@PublicAPI(stability=PRIVATE)

Package org.opends.server.backends.jeb

Contains the code for the Directory Server backend that uses the Berkeley DB Java Edition as the repository for storing entry and index information.

On-disk Representation

First it is important to understand JE (Java Edition) terminology. A JE database environment has similarities to a database in the relational database world. Each environment can have multiple databases, which are similar to tables in a relational database. A JE environment is identified by the file system directory in which it is stored. A JE database is identified by a unique name within its environment. Multiple databases in the same environment may be updated within the same transaction, but transactions cannot span environments.

In this description, database means a JE database.

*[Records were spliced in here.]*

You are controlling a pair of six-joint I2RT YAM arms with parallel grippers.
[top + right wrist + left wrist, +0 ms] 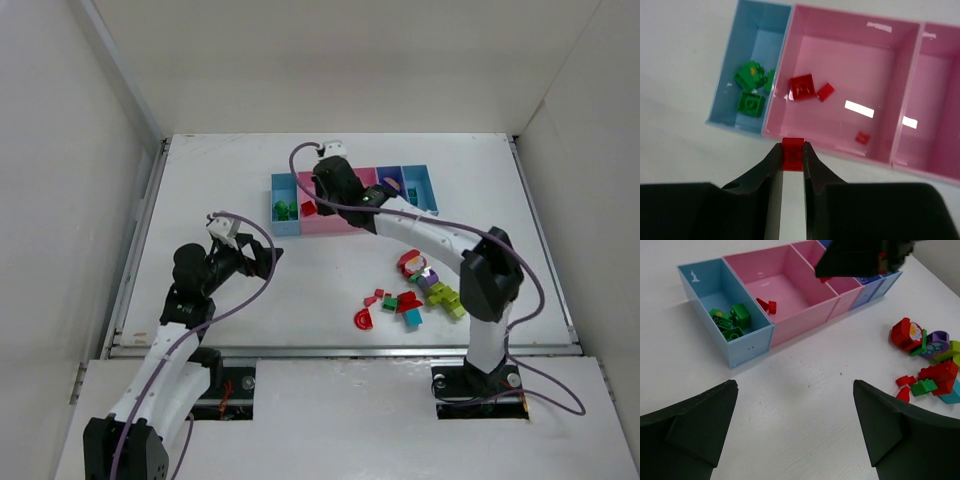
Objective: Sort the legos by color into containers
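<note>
1. You have the right gripper (792, 153) over the near wall of the wide pink bin (860, 65), close to the corner it shares with the left light blue bin (762, 37). Its jaws are pinching a small red brick (792, 145).
2. The left gripper (795, 415) hangs low over the surface (220, 180), well apart from the bins and aimed at them, jaws spread wide. Open white surface lies between it and the row.
3. White walls close in the surface on the left, right and far sides. The containers (335, 231) sit toward the far side, nearer the middle than either wall.
4. The right arm reaches diagonally from its near-right base to the bins, passing just beside the loose pile of legos (420, 295) (red, green, lime, purple and teal mixed).
5. Green pieces (751, 85) already lie in the left light blue bin, and red pieces (802, 87) in the wide pink bin, mostly toward its left end.
6. The narrower pink bin (940, 90) adjoins on the right; the purple-blue bin (390, 178) and the far light blue bin (420, 190) follow.
7. The row's long axis runs left to right. The held brick looks roughly square from the wrist camera, so you cannot tell its long axis.
</note>
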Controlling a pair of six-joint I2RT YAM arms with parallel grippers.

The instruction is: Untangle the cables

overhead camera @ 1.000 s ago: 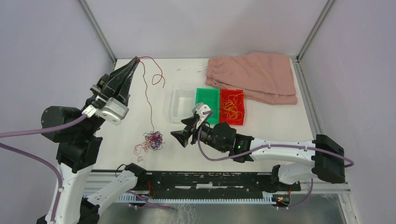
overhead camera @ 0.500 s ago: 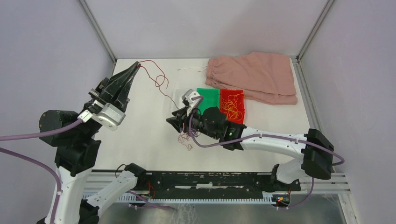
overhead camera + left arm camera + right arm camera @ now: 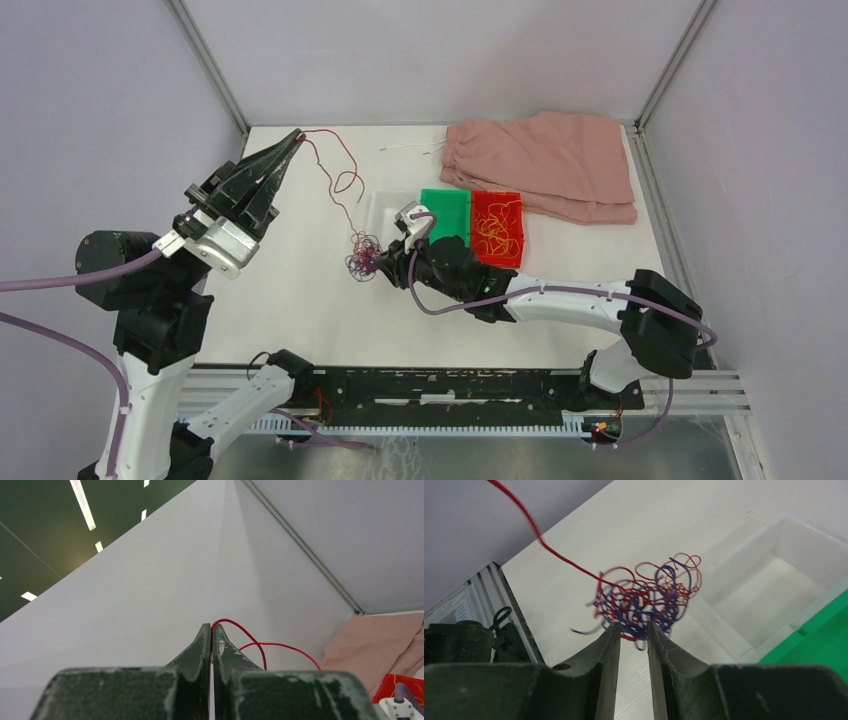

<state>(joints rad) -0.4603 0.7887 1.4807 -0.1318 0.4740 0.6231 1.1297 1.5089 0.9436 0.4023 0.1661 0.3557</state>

Each instance of this backend creates a single JE environment to store its data. Unlike previous versions of Directory Server, environments are not shared by backend instances. The backend does support multiple base DNs, so it is still possible for data under multiple suffixes to share the same database environment, by declaring those suffixes as base DNs of a single JE backend instance.

The data for a base DN is kept in a set of databases, so that a database contains data for only one base DN. Each database name is prefixed by the base DN it belongs to, where the DN is simplified by preserving only letters and digits.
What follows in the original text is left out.